JANE AUSTEN: WOMAN AND WRITE.

Miguel Ángel Jordán Enamorado. IULMA. Dept. of English and German Philology. University of Valencia.

Wednesday 26 March, at 18:00, Manuel Sanchis Guarner Assembly Hall, Faculty of Philology, Translation and Communication.

Language: Spanish.

More than two hundred years have passed since Jane Austen's novels were published, yet her works continue to triumph among readers and viewers of the continuous film adaptations that keep appearing year after year. What is the reason for this success? 

Jane Austen was a woman and a writer at a time when both circumstances were limiting. She created unforgettable stories and championed courageous and novel ideas that she brought to life in her lifetime. 

In this session we will offer an insight into Austen's life and some keys to a deeper appreciation of her novels.


 

MAGICAL PLANTS: FROM MYTH TO REPRESENTATION.

M. Luisa Vázquez de Ágredos Pascual. Dep. of Art History, University of Valencia.
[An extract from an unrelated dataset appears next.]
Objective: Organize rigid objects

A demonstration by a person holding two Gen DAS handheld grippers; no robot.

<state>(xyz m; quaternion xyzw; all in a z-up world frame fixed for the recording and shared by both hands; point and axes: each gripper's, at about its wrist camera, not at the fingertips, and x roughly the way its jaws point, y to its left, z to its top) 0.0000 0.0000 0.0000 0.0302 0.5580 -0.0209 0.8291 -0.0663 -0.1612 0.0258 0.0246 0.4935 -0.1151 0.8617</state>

Thursday 15 May, at 18:00, Manuel Sanchis Guarner Assembly Hall, Faculty of Philology, Translation and Communication.

Language: Spanish.

Magical plants have been present in our history since before the origin of civilisations. Their active principles quickly gave them great prominence in sacred ceremonies, medicine and also in art, where they have been represented since ancient times. In this lecture we will look at some of the magical plants that have been most represented in the history of art, both in the East and in the West, such as mandrake, belladonna and digitalis purpurea, among others. We will analyse their origins and uses throughout different periods and cultures, which will take us to places as close in time and space as the Ribeira Sacra, where it is still possible to document their ritual and medicinal use.